EXERCISE AIM ::
Print the data below exactly, but only the lines from the one containing "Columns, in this" down to the one containing "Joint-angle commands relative", inclusive.

Data extracted from a collection:

Segment Open

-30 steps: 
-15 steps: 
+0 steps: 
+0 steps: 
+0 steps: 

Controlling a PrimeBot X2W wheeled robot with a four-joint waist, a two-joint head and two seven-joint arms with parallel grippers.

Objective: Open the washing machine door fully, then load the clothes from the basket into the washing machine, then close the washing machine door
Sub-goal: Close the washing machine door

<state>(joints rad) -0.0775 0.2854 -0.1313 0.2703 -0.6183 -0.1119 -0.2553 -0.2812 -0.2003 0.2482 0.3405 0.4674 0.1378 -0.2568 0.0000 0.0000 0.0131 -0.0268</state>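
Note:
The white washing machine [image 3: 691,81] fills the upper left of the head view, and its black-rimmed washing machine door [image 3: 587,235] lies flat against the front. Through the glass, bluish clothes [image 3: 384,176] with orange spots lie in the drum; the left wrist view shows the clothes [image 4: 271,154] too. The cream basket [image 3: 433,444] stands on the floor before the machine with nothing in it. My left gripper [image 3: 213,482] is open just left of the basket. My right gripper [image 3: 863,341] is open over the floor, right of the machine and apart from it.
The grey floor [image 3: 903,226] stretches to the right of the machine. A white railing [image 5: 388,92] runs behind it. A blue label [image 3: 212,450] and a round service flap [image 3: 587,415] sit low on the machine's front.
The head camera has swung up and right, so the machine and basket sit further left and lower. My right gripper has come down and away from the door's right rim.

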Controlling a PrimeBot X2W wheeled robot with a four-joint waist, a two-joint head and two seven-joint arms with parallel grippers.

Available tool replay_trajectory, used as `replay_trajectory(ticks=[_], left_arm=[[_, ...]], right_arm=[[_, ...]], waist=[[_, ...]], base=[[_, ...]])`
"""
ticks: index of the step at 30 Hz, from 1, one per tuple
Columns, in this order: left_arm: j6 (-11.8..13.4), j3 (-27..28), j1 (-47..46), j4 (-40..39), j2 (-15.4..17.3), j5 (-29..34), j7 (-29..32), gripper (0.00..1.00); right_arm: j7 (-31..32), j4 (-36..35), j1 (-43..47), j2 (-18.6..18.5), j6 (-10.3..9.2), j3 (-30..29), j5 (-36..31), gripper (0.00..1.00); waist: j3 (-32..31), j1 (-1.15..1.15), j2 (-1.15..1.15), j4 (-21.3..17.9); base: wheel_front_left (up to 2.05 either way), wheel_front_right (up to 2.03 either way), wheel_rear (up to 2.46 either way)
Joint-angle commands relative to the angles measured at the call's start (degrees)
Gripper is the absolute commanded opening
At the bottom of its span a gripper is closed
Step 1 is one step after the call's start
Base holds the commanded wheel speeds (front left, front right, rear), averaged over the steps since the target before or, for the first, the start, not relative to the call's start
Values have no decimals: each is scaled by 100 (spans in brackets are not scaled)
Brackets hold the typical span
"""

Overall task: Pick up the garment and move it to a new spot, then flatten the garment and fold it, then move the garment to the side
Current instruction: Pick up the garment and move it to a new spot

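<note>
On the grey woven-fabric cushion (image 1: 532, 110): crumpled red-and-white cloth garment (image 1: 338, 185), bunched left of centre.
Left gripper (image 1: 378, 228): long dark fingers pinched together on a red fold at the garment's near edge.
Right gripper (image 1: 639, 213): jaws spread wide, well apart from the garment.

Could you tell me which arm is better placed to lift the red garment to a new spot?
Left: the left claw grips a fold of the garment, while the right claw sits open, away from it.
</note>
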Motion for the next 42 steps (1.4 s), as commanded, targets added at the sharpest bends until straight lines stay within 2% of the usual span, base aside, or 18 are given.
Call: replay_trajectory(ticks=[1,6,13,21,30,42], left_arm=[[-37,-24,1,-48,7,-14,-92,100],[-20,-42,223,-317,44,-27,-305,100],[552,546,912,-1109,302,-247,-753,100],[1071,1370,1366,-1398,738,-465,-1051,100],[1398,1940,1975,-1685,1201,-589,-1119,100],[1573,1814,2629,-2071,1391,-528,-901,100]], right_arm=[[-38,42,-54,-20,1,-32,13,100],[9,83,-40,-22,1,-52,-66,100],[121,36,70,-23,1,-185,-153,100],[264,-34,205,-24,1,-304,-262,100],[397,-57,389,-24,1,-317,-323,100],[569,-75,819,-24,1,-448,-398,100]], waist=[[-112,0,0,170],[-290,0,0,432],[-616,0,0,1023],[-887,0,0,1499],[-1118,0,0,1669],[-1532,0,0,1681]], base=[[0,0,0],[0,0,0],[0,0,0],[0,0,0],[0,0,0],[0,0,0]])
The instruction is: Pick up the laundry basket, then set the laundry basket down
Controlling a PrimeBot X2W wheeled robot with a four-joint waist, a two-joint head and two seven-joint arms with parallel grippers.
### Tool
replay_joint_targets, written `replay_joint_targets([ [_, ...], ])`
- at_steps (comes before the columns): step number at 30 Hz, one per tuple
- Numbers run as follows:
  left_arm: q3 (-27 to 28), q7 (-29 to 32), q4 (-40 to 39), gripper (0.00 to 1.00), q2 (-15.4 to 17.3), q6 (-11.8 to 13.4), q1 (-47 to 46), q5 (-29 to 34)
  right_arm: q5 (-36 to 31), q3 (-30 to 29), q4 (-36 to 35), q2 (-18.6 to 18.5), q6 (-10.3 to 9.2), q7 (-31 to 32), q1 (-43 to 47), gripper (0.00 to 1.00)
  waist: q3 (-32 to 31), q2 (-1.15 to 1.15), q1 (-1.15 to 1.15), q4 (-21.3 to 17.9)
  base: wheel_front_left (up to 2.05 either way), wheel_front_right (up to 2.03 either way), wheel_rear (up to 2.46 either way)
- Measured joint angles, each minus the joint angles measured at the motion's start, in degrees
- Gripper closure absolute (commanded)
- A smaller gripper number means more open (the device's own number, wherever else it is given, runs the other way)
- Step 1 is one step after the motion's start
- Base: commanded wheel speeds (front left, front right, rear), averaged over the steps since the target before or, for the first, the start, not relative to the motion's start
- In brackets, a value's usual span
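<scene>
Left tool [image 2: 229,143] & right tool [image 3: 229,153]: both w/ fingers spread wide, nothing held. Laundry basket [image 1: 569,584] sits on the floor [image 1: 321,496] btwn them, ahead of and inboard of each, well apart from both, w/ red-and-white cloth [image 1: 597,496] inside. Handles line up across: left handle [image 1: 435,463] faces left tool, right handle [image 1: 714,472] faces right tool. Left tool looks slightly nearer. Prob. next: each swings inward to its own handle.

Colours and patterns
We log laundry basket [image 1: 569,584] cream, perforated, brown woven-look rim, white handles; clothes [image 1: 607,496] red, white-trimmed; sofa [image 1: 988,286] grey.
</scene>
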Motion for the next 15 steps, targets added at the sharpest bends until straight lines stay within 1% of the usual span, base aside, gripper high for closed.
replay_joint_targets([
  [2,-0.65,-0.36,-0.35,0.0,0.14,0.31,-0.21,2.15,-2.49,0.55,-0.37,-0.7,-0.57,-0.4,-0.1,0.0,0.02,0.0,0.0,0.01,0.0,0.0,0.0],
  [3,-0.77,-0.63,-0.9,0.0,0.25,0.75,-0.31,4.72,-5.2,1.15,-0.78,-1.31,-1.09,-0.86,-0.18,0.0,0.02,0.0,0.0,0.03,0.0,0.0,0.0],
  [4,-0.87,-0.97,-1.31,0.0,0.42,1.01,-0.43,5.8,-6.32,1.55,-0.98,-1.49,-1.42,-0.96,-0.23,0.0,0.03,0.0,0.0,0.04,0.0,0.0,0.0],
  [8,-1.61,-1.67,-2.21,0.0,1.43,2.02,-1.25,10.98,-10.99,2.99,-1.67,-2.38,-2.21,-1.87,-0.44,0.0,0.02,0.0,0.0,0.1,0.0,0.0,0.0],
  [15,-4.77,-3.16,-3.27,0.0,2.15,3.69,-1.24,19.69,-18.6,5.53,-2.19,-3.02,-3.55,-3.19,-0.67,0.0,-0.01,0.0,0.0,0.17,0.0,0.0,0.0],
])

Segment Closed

WORKED SOLUTION ::
Columns, in this order: left_arm: j6 (-11.8..13.4), j3 (-27..28), j1 (-47..46), j4 (-40..39), j2 (-15.4..17.3), j5 (-29..34), j7 (-29..32), gripper (0.00..1.00); right_arm: j7 (-31..32), j4 (-36..35), j1 (-43..47), j2 (-18.6..18.5), j6 (-10.3..9.2), j3 (-30..29), j5 (-36..31), gripper (0.00..1.00); waist: j3 (-32..31), j1 (-1.15..1.15), j2 (-1.15..1.15), j4 (-21.3..17.9); base: wheel_front_left (up to 2.05 either way), wheel_front_right (up to 2.03 either way), wheel_rear (up to 2.46 either way)
Joint-angle commands relative to the angles measured at the call's start (degrees)

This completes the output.